++++ MATERIAL PROVIDED ++++

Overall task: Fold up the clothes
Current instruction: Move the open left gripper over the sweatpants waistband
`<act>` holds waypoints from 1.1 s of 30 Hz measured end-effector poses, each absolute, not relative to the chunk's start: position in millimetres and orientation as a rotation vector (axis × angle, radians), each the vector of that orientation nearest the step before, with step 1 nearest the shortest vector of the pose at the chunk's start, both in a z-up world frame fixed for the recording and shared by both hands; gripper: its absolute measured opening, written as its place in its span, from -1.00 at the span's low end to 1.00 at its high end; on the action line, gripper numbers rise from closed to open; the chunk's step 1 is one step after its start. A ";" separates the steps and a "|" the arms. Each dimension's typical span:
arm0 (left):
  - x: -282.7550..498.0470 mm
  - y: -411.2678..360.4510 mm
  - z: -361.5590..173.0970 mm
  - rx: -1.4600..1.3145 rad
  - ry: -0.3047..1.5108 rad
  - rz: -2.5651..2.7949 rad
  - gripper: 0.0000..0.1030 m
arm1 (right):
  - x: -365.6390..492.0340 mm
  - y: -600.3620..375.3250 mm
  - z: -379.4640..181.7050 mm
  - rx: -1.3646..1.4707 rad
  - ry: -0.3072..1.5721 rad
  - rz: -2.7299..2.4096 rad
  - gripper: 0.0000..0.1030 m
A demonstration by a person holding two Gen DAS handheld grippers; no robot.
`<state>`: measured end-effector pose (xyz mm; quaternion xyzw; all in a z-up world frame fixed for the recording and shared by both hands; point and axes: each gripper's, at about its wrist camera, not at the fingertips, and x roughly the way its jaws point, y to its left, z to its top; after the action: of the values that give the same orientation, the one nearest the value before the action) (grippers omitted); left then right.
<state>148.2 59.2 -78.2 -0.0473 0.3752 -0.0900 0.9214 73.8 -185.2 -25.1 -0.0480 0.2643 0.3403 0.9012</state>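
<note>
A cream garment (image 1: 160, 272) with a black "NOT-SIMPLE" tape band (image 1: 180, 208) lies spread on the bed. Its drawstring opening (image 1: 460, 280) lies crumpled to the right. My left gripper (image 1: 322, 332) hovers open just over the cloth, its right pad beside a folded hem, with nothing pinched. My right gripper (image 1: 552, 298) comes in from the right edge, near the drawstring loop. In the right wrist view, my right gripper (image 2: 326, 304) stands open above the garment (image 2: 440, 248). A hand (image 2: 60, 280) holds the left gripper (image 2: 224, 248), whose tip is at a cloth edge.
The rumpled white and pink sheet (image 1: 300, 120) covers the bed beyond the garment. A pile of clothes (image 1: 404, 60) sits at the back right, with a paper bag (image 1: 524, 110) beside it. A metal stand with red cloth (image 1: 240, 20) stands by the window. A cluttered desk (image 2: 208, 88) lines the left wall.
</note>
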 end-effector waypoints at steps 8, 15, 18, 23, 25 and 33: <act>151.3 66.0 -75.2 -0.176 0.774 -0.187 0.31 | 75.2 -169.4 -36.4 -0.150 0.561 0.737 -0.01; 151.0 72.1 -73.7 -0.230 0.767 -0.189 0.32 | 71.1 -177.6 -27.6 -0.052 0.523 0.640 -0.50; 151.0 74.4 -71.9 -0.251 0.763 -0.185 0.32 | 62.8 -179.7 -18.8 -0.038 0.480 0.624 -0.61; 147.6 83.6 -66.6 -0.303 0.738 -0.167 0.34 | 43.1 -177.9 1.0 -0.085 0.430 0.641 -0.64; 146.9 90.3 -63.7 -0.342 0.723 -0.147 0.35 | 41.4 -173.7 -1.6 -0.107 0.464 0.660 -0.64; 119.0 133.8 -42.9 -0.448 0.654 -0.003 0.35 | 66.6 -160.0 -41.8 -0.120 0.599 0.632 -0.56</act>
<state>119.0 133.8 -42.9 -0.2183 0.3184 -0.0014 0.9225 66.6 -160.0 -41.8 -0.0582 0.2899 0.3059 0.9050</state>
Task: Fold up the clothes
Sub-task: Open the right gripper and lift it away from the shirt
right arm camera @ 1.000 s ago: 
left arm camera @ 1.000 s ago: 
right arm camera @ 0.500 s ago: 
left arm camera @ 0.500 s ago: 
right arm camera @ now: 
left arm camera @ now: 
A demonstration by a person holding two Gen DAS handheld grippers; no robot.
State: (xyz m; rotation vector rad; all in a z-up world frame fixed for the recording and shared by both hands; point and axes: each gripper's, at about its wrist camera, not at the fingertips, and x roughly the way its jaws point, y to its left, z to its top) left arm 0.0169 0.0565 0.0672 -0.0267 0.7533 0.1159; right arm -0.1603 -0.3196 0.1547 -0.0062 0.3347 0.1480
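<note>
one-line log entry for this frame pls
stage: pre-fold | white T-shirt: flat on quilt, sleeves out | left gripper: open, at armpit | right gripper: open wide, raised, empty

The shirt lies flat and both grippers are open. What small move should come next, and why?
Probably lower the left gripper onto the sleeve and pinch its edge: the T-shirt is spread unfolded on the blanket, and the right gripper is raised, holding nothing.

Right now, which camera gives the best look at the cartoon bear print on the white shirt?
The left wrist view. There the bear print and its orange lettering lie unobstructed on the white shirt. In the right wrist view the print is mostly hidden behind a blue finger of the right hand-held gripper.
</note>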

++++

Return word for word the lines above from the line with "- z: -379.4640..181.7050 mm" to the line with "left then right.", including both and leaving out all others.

## [RESPONSE BELOW]
  - z: -379.4640..181.7050 mm
  - rx: -1.3646..1.4707 rad
  - ry: -0.3072..1.5721 rad
  - rz: -2.7299..2.4096 rad
  - gripper: 0.0000..0.1030 m
A demonstration by a person holding two Gen DAS handheld grippers; no robot.
`<state>`: measured end-effector pose (xyz mm; quaternion xyzw; all in a z-up world frame fixed for the recording and shared by both hands; point and axes: each gripper's, at about its wrist camera, not at the fingertips, and x roughly the way its jaws point, y to its left, z to its top; after the action: of the values that give the same orientation, the one nearest the value before the action) (grippers omitted); left then right.

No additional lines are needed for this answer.